As noted in an earlier post, most of your clients and potential clients still prefer you to contact them by email. And – provided you have permission to do so – that opens up a world of possibilites.
Suppose, for example, that you’re looking to launch a new product, but you want to establish how much interest it will generate. If you have an existing list, there’s nothing to stop you sending them the details and inviting them to click a link for more news about it. The initial response will tell you whether or not it’s worth pursuing – and even if initial interest is low, you can send a follow-up email or two, perhaps including an offer. (You could tempt them with a discount, or invite them to bring a friend or a colleague to the list.)

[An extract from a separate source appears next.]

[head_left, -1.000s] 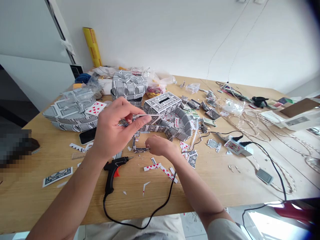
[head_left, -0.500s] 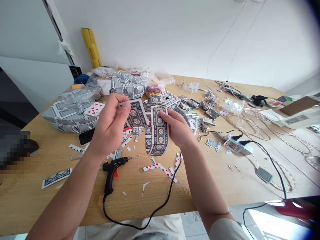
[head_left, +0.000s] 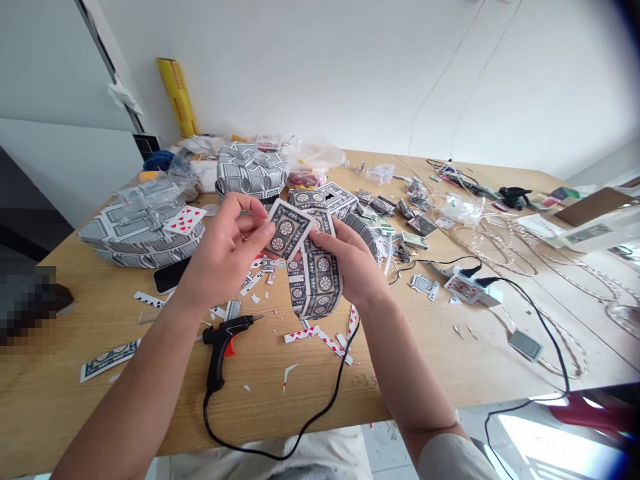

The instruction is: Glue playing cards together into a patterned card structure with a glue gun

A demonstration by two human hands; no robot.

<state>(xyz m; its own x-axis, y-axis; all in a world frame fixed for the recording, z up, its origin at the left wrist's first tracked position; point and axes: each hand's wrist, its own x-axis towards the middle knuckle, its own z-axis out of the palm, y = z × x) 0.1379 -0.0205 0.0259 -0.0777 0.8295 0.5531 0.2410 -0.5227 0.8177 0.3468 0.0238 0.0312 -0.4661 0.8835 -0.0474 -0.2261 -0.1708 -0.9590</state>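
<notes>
My left hand (head_left: 227, 247) pinches a patterned playing card (head_left: 287, 229) between thumb and fingers, its dark back with round motifs facing me. My right hand (head_left: 357, 260) grips a curved piece made of playing cards (head_left: 320, 283), with the thumb on its upper part. The pinched card overlaps the upper left of that piece, near my right thumb; whether they are joined I cannot tell. A black glue gun (head_left: 223, 350) with an orange trigger lies on the table below my hands. Cut card strips (head_left: 327, 340) are scattered to its right.
Woven card shapes (head_left: 145, 230) stand at the left and back, one topped by a hearts card (head_left: 184, 220). A phone (head_left: 167, 277) lies by my left forearm. The glue gun's black cable (head_left: 320, 413) loops across the front. Folded card pieces (head_left: 420, 223) and a power strip (head_left: 473, 287) are at right.
My left hand has moved right and turned the card, bringing it over the curved card piece. My right hand still holds that piece, now tilted slightly.
</notes>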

Once you have their interest – and you’ve decided to go ahead – you can send a preplanned series of emails. The first will announce the launch of the product, and invite them to place an order. The second and perhaps the third can follow up on the first. (One touch is rarely enough, whatever form of marketing you’re using!) Ideally your email marketing system should include the option to note when that order has been placed. And, once it has, to switch to a different pre-planned series asking for their reactions and, perhaps, offering them an incentive to tell other people about it.

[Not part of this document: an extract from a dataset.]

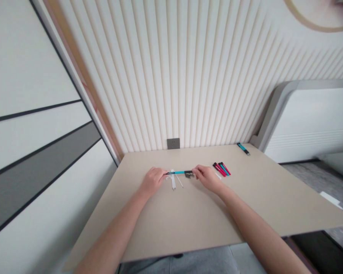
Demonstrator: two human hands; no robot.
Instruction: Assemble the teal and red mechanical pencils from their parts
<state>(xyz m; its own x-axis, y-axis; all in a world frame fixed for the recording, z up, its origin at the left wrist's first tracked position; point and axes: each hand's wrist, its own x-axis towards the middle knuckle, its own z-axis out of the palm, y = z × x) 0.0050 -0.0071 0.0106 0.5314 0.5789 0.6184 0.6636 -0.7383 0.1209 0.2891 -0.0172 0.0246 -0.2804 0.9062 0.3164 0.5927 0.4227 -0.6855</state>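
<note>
A blue pen with black ends is held level above the table between my two hands. The fingers of my left hand pinch its left end, and those of my right hand close on its right end. Beneath and just in front of the pen lie several thin white sticks. A small heap of dark metal-looking parts rests beside my right fingertips. To the right of my right hand are several red, blue and black pen barrels.
The beige table meets a ribbed wall with a dark socket. Blue and black pens lie at its back right. A white cabinet stands on the left, a bed headboard on the right.
</note>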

And if they don’t respond…
If, after three emails, they’re still not buying you could, again, offer them incentives. And, perhaps, include testimonials from people who’ve already bought and used the product.
The great thing about this approach is that most of it can be automated. You design and create the emails, set them up, and then sit back and let them do their work. (Or, more likely, monitor the results and tweak the emails until you’re getting the response you want!) And once you’ve done that for your first product, you can repeat the process for your second and third. To get even more income – with far less work.